For the records that follow, work out how many lines include "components" and give only that count.

§ Stored data
◆ ◆ ◆ ◆ ◆ ◆ ◆
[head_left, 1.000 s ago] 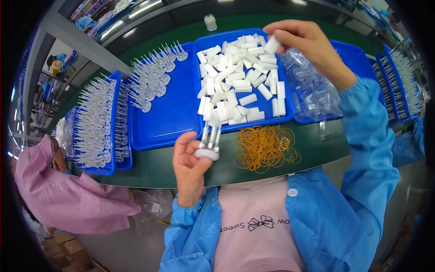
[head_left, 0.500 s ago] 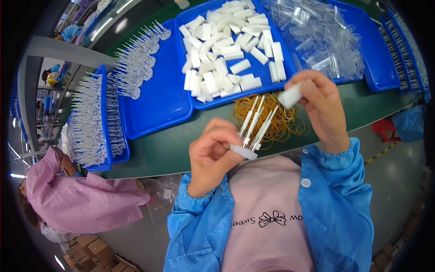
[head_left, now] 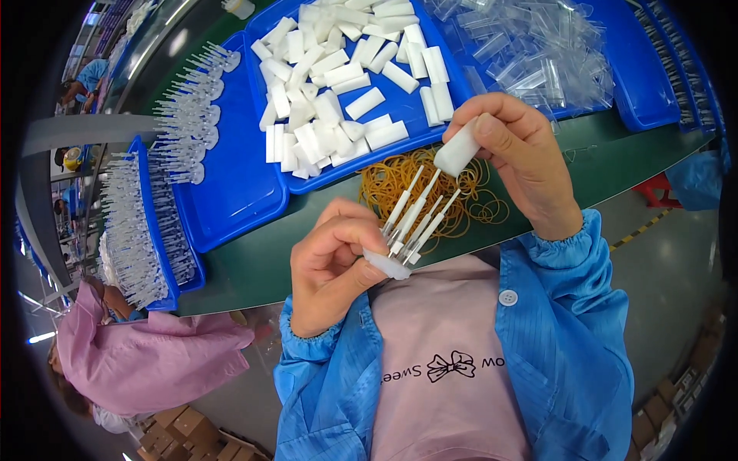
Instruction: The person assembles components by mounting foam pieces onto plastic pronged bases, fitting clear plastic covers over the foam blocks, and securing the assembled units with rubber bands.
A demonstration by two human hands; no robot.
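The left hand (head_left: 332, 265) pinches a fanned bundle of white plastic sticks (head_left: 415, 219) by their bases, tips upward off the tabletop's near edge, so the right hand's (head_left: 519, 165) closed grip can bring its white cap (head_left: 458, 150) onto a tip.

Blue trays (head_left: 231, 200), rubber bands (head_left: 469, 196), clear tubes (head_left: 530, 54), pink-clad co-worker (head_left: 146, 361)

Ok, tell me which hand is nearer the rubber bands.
Right. The right hand holds a white cap directly above the rubber bands, overlapping the pile. The left hand grips a bundle of sticks just off the pile's near left edge.
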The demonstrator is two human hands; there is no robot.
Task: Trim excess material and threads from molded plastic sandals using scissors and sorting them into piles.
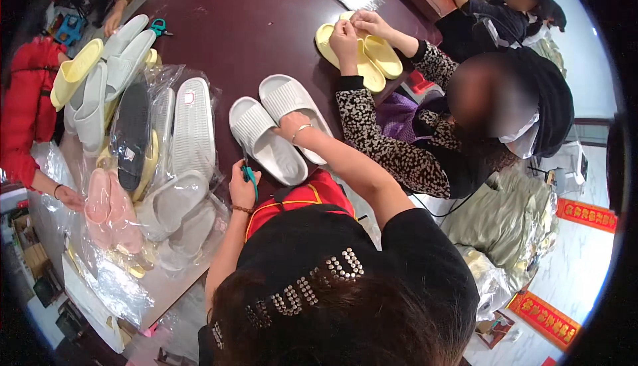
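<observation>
A pair of white slide slippers with ribbed straps lies side by side on the dark red table [219, 14]. My right hand [297, 125] is at the pair, its fingers closed at the strap edge of the right slipper [286, 93] and partly hidden there. Against my hand's left side rests the left slipper [282, 157]. My left hand [242, 185] grips teal-handled scissors [249, 175] just left of that slipper's heel, their dark blades pointing away from me.
Left of me are bagged slippers: white [193, 127], black [130, 133] and pink [109, 210]. Yellow and grey slippers are heaped behind them, near other teal scissors [158, 27]. A co-worker [392, 133] at right handles yellow slippers [372, 67]. Someone in red sleeves [30, 107] stands at left.
</observation>
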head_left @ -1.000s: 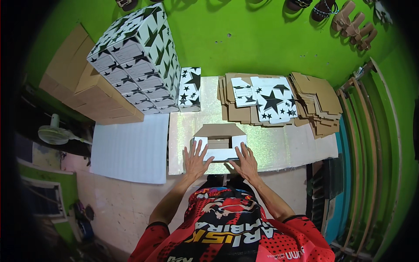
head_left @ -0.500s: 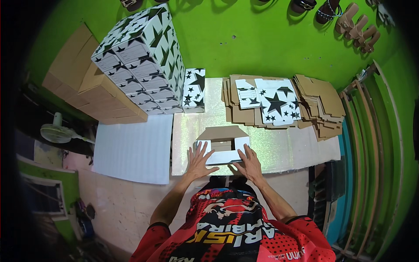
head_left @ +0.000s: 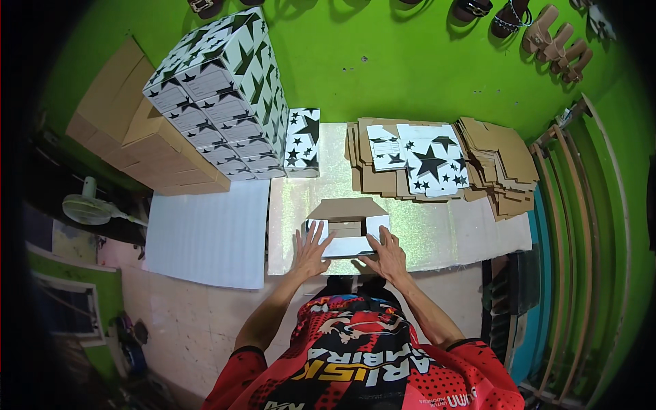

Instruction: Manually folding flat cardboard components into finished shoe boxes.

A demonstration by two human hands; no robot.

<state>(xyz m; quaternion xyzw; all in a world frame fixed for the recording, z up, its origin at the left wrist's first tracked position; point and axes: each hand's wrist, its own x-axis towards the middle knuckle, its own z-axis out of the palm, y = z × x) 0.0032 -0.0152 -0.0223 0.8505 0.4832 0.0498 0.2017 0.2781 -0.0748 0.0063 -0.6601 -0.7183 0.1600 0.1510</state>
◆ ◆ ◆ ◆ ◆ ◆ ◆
§ RESULT
2